> Exercise requirements
Your output should be the lines of the entries below, exactly, from the first one through the line that holds "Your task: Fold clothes".

> Record extracts

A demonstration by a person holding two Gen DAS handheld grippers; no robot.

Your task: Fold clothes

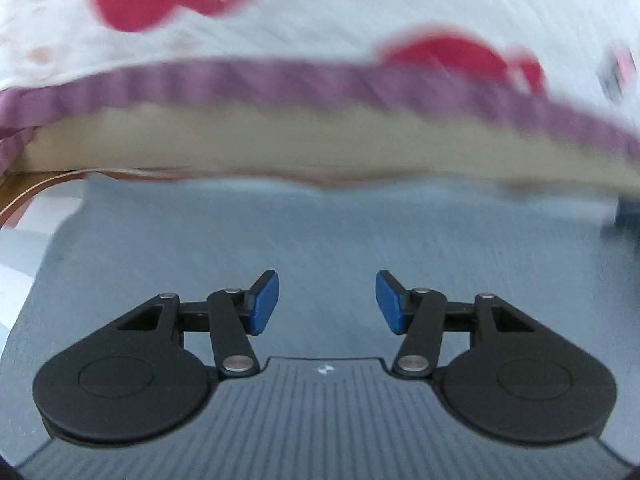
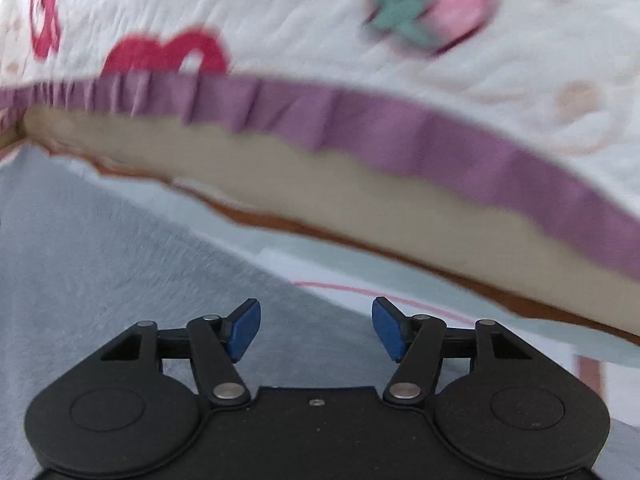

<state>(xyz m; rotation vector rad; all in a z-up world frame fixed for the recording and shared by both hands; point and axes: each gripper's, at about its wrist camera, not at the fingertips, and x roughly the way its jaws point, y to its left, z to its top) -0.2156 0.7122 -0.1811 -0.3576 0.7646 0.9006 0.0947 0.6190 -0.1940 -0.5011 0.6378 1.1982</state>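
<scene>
No brand, label or legible writing appears in either view; the only markings are printed motifs.

Landmark: the purple ruffled trim [image 2: 360,128] edging a white quilted cover [image 2: 280,20] printed with red shapes and a pink strawberry [image 2: 436,4].

Task item: a grey garment [image 1: 320,232] lies flat on the near side of the trim, below a beige band [image 1: 280,140]. In the left wrist view its far edge runs roughly parallel to the trim, left to right; its full outline and long axis cannot be determined. In the right wrist view the grey fabric [image 2: 100,248] occupies the lower left, its edge slanting away from the trim.

Left gripper [image 1: 327,302]: jaws apart, nothing between the blue pads [image 1: 264,304], over the grey garment.

Right gripper [image 2: 316,328]: jaws apart, nothing between them, over the garment's edge beside pale sheeting [image 2: 400,280].
</scene>
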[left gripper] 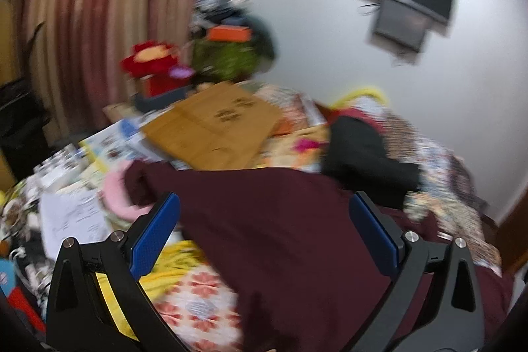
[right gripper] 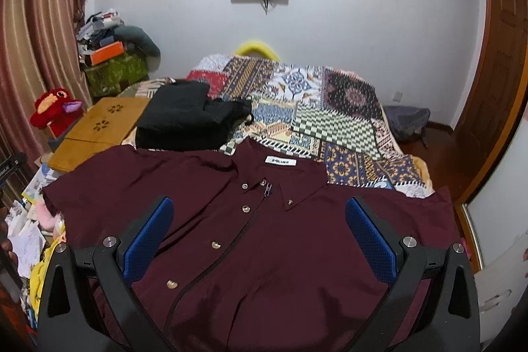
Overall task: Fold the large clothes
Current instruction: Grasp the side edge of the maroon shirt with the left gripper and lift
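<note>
A dark maroon button-up shirt (right gripper: 270, 236) lies spread flat, front up, on the patterned bedspread (right gripper: 330, 108), collar toward the far wall. My right gripper (right gripper: 260, 240) is open and empty, hovering over the shirt's chest. In the blurred left wrist view the same shirt (left gripper: 280, 220) fills the lower middle, its left sleeve end (left gripper: 138, 183) reaching toward the clutter. My left gripper (left gripper: 264, 233) is open and empty above the shirt's left side.
Folded black clothes (right gripper: 188, 117) lie on the bed beyond the shirt. A wooden lap table (right gripper: 99, 127), a red plush toy (right gripper: 56, 111), papers and boxes crowd the left side. A wooden door (right gripper: 495, 88) stands at the right.
</note>
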### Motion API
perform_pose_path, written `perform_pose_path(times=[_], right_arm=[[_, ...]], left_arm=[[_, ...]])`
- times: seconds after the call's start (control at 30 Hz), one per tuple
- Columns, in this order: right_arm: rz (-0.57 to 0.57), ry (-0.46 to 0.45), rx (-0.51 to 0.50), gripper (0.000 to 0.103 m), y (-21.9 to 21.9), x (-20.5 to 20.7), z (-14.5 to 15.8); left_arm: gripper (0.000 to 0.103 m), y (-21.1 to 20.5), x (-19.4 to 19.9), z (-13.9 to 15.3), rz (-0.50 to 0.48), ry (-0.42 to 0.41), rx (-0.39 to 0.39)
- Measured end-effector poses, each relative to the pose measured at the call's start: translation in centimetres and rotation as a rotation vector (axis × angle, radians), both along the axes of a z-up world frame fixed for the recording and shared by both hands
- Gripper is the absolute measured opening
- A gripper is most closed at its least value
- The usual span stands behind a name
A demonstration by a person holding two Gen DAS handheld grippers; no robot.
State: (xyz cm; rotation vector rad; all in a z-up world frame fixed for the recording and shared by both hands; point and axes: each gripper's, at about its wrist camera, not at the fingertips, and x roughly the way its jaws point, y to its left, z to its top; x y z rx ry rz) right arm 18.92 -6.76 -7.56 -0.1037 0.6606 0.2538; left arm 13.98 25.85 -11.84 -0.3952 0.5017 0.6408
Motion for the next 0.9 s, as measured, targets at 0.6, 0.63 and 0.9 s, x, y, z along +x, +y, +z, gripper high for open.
perform_pose_path(times=[0.6,0.63,0.9], right_arm=[[-0.043,0.167,-0.057,0.103,1.9,5.3,-3.6],[-0.044,0.172,-0.064,0.103,1.9,5.4,-3.7],[-0.059,0.184,-0.104,0.103,1.9,5.8,-4.1]], left_arm=[[0.100,20.8,2.6,-17.2,0.085,0.121,-0.693],[0.096,21.3,2.8,-18.2,0.092,0.123,-0.719],[0.057,23.8,3.7,-22.3,0.092,0.067,-0.828]])
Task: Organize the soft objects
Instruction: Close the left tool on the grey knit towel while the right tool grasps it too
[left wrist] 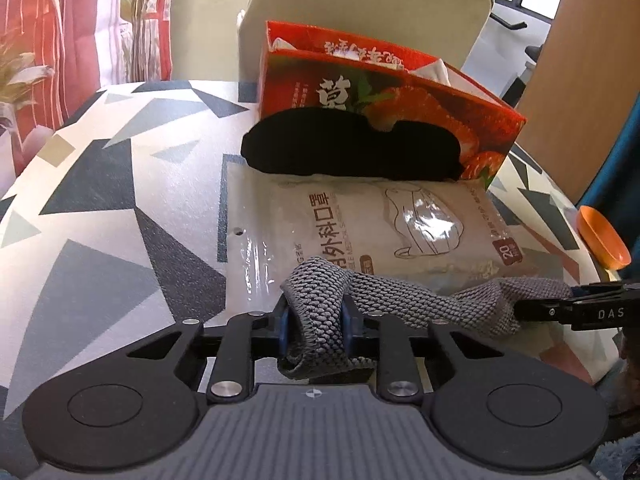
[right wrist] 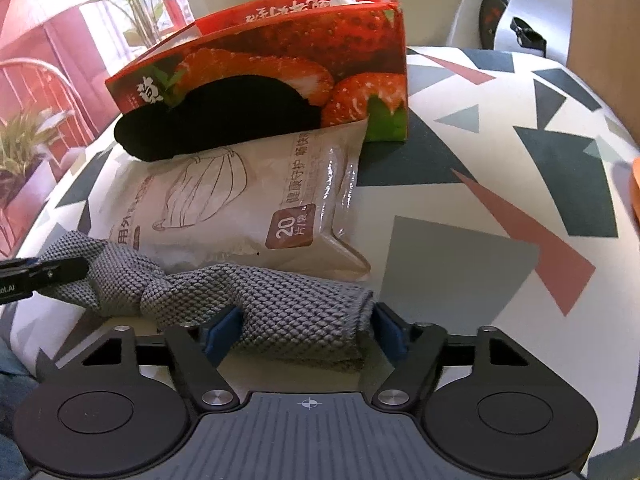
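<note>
A grey knitted cloth (left wrist: pixel 384 300) lies stretched along the table's near edge. My left gripper (left wrist: pixel 314 322) is shut on one end of it. My right gripper (right wrist: pixel 306 330) stands around the other end of the cloth (right wrist: pixel 296 312), jaws wide with the fabric between the blue pads; whether they press it is unclear. Each gripper shows in the other's view: the right gripper (left wrist: pixel 576 310), the left gripper (right wrist: pixel 44 274). Behind the cloth lies a pack of face masks (left wrist: pixel 380 224) (right wrist: pixel 240 204), a black sock (left wrist: pixel 352 148) (right wrist: pixel 216 120) on its far end, against a red strawberry tissue box (left wrist: pixel 384 92) (right wrist: pixel 280 52).
The table (left wrist: pixel 100 200) (right wrist: pixel 500 184) has a cloth with grey, black and pink triangles. An orange dish (left wrist: pixel 602 236) sits at its right edge. A beige chair (left wrist: pixel 360 4) stands behind the box. Plants and a red-white curtain are at the far left.
</note>
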Demonstrator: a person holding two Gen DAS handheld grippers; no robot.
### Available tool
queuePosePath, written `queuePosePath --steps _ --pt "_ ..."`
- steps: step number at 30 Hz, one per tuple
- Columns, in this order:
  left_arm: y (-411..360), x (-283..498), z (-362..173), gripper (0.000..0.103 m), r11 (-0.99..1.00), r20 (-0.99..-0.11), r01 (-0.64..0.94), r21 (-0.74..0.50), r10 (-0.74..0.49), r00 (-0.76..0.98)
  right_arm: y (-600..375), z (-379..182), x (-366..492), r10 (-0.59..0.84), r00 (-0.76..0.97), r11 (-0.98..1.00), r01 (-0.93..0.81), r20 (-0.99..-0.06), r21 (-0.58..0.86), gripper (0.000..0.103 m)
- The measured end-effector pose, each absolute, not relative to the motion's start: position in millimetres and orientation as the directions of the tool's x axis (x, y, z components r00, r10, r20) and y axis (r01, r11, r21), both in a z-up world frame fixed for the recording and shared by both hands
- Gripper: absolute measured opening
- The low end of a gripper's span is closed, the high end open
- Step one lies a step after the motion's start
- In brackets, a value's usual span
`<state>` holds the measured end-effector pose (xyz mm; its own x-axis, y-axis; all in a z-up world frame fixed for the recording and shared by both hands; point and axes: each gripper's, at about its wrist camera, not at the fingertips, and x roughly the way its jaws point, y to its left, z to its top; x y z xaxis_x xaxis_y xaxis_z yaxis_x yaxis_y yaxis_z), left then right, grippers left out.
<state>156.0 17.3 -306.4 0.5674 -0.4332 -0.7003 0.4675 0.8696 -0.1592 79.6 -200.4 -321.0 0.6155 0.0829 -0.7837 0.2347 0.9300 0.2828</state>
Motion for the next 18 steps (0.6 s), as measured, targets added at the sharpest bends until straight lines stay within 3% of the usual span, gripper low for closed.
queuePosePath --steps 7,10,18 --pt "22 156 -300 0.023 0.861 -0.681 0.471 -0.191 -0.462 0.568 -214 -311 71 0.106 0.638 0.902 0.262 -0.763 0.344 0.025" --pt "23 155 -295 0.022 0.852 -0.664 0.481 -0.206 -0.483 0.571 -216 -301 67 0.112 0.655 0.905 0.243 -0.747 0.349 0.02" --pt "29 157 -261 0.022 0.836 -0.577 0.497 -0.234 -0.53 0.621 -227 -265 62 0.137 0.734 0.901 0.186 -0.665 0.391 0.019"
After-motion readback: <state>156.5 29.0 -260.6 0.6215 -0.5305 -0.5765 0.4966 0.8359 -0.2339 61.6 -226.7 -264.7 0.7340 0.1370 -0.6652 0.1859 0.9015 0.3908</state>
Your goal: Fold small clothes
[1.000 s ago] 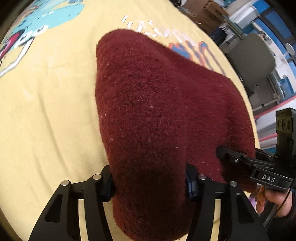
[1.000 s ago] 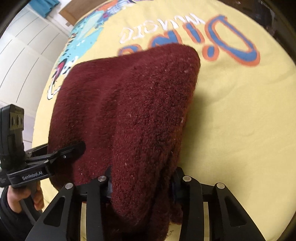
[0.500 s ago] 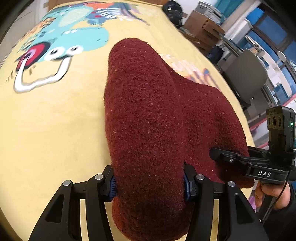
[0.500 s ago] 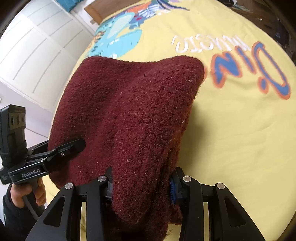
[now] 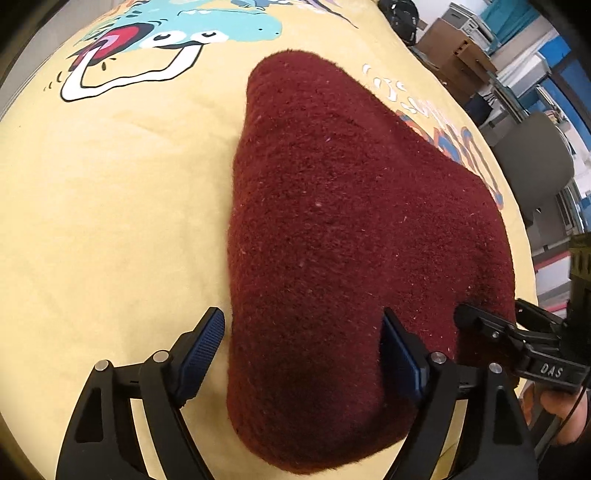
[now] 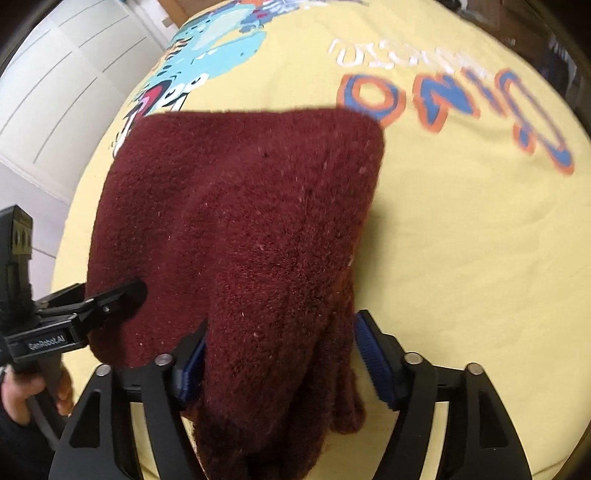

> Written reply
A demonstration by a person holding two Gen DAS handheld grippers; no robot.

Your task: Fold clothes

No more work is required for the exercise.